Ciascuno di noi ha qualche vino nel cuore, perché le buone bottiglie sono al tempo stesso narrazione e memoria, nostalgia e ansia per il futuro. I vini di Mario Struzziero, una delle più antiche aziende campane che ha superato i cento anni di vita, mi sono sempre piaciuti per la loro personalità. Costruiti alla maniera antica, vasca di acciaio e botte grande, i suoi Taurasi hanno accompagnato tutta la mia carriera di bevitore seriale di questo vino. La 2011 avidamente conservata è stata aperta in un bella cena fra amici alla Masseria della Trianella in quel di San Lorenzo in provincia di Benevento con i grandi piatti della signora Cristina. E come al solito la verve dell’Aglianico, lasciata a briglie scioglie senza preoccupazioni né di concentrazione e né di morbidezza, si è rivelata l’arma migliore quando si tratta di affrontare piatti tradizionali del territorio. Una bottiglia di dieci anni perfetta e giovanissima.
SCHEDA DEL 5 GENNAIO 2019
Campoceraso 2011 Taurasi Riserva Struzziero. Il presupposto per bere bene, e per vivere bene, è senza dubbio la curiosità. Davvero non riesco a comprendere chi rimane sempre arroccato nelle sue certe etichette, siano essere neopauperiste o cafonal. Se ieri ho inftti parlato del Vigna Quintodecimo 2007 di Luigi Moio niente può impedirmi di programmare su un capretto natalizio con patate, testina compresa, il Taurasi Riserva di Mario Struzziero, un grande classico della viticultura irpina che è al lavoro da quasi cento anni, terza generazione.

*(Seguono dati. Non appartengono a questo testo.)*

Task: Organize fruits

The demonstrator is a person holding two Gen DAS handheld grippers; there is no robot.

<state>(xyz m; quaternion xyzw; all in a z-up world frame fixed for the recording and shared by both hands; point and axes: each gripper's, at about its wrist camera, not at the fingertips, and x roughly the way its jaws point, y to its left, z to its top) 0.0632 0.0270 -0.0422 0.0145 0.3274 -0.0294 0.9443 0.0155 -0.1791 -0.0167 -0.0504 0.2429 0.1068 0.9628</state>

Proprio gli stessi motivi che mi hanno spinto verso Moio in questa circostanza mi hanno dirottato verso l’interpretazione più tradizionale di questo rosso, quella meno leggibile all’esterno, ma che è però l’anima papillare di una comunità che esige tannini e aiciditàcome primo presupposto per affrontare bene a tavola i piatti delle feste.
Il 2011 è stata una annata strana, caldissima per una trentina di giorni dopo Ferragosto e non è stata facile gestirla. Proprio i viticoltori di migliore esperienza hanno saputa affrontarla senza rimanere schiavi delle surmaturazioni.

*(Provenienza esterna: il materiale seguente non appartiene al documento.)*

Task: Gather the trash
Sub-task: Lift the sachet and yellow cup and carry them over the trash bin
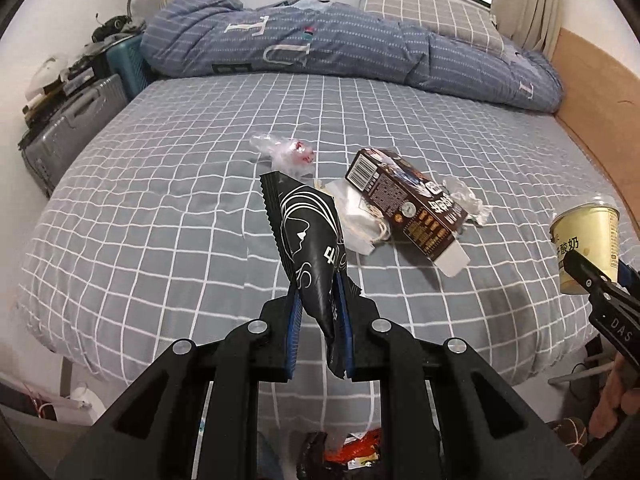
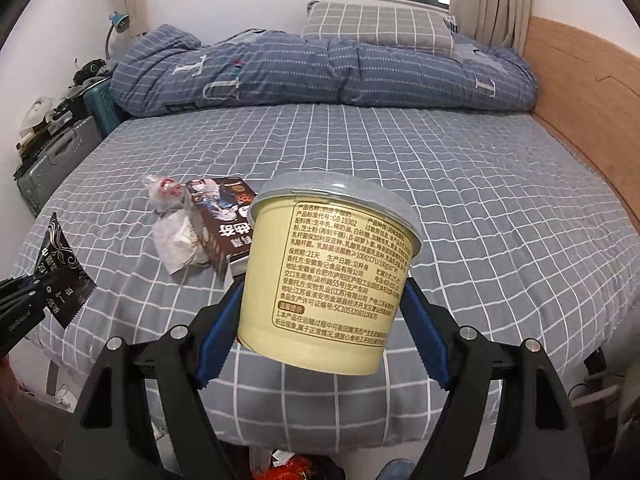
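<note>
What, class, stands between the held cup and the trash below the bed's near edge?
Nothing visible. The right gripper holds the cup above the bed near its edge; the trash shows below, though partly hidden behind the fingers.

Both fisheye views look from beyond the foot edge of the grey white-checked bed [image 1: 160, 160], facing its far edge with the folded blue quilt [image 1: 320, 44]. The left wrist view sits low behind its gripper [image 1: 320, 292], close on the clamped black foil wrapper [image 1: 308, 220]. The right wrist view sits further right, close behind the pale yellow yogurt tub [image 2: 332, 264]. Both share the brown carton [image 2: 224, 224], and each catches the other's gripper [image 2: 28, 300] at its edge.
</note>
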Demonstrator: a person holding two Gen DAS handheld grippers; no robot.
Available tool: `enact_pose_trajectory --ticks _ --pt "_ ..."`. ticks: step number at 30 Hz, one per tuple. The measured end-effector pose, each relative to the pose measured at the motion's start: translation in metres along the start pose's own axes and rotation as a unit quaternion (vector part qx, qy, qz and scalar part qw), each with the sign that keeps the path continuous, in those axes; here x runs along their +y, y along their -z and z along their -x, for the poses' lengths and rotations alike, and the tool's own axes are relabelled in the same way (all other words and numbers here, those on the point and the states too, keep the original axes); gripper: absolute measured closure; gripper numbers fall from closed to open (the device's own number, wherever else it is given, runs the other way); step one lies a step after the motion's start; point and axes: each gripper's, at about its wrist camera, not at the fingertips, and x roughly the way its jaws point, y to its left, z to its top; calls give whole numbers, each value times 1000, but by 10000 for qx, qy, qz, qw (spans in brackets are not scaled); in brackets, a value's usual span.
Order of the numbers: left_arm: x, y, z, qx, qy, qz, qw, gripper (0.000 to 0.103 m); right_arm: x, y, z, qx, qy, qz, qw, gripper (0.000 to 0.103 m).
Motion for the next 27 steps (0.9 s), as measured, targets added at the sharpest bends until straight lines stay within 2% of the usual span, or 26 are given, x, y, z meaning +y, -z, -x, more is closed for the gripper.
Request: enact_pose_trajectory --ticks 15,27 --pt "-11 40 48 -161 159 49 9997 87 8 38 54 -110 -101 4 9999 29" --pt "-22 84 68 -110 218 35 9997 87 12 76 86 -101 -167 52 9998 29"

In effetti c’è un sottile fil rouge che lega bottiglie così lontane fra loro ed è il mantenersi lontani dagli eccessi caricaturali che continuano a penalizzare l’Aglianico, a cominciare appunto dalle alte gradazioni alcoliche, alla ricerca spasmodica di sentori regalati da legni nuovi e poco integrati con il frutto. Il Taurasi di Mario ci riporta indietro nella memoria di un panorama rurale fato di legna che brucia nei camini, di case assediate dalla neve, di dura, durissima fatica nei campi. E questo vino austero, che esige rispetto e che impone la ricerca dei profumi dentro e non fuori il bicchiere è testimone di questo stile di vita.
Anche qui il tempo è un prezioso alleato, soprattutto nel levigare i tannini e nel riequilibrare progressivamente l’acidità facendo sbocciare i sentori di frutta matura, cenere, scorza d’arancio, carruba. Una bottiglia di un Taurasi in bianco e nero insomma, ma non per questo testimonianza meno preziosa. Soprattutto per chi non si ferma alle solite etichette ma cerca anche chi, con coerenza istintiva e non ragionata, è restato fuori dal circo mediatico.
Sede a Venticano, via Cadorna 214.
Tel e fax 0825.965065.
www.struzziero.it
Enologo: Mario Struzziero
Ettari: 14 di proprietà.
Bottiglie prodotte: 350.000.
Vitigni: aglianico, greco di Tufo, coda di volpe, fiano, falanghina.